**Exercise**
In the listing beneath this line, copy exactly the lines starting with the one containing "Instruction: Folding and" and going on through the one containing "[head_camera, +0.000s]".
==== Records for the exercise ====
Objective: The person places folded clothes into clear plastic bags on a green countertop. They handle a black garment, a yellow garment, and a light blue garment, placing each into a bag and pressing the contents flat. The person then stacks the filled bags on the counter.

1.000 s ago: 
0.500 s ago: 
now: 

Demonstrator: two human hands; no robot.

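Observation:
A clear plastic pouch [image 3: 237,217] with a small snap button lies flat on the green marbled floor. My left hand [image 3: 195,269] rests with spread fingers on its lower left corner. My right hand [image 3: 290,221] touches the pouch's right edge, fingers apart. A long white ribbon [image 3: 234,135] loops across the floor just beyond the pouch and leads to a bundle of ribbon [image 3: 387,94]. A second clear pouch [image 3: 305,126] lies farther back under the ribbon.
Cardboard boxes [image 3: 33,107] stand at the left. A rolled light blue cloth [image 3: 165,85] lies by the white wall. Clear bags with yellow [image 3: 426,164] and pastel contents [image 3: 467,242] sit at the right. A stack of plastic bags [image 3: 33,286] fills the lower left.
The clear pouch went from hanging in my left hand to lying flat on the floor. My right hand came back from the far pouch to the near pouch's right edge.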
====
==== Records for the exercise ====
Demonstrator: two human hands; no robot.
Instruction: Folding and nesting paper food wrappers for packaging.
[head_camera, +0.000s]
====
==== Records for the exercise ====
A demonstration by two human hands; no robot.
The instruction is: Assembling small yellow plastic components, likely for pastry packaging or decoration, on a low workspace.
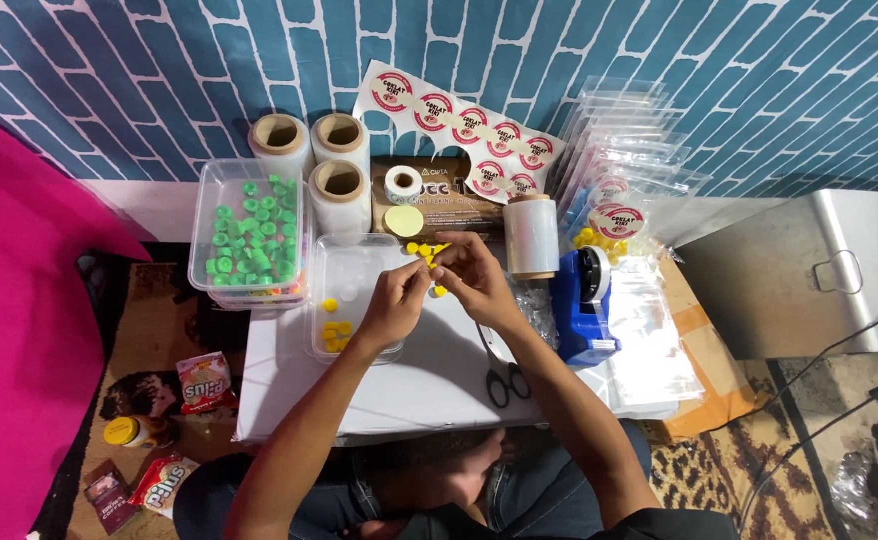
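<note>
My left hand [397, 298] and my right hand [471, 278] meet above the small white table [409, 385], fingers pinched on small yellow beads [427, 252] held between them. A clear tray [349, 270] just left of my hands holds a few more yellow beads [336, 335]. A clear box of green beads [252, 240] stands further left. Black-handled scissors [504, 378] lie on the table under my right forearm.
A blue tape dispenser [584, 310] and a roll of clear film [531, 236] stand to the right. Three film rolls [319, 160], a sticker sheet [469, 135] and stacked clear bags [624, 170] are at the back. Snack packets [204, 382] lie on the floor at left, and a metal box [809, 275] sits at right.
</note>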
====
**Task solution**
Instruction: Folding and nesting paper food wrappers for packaging.
[head_camera, +0.000s]

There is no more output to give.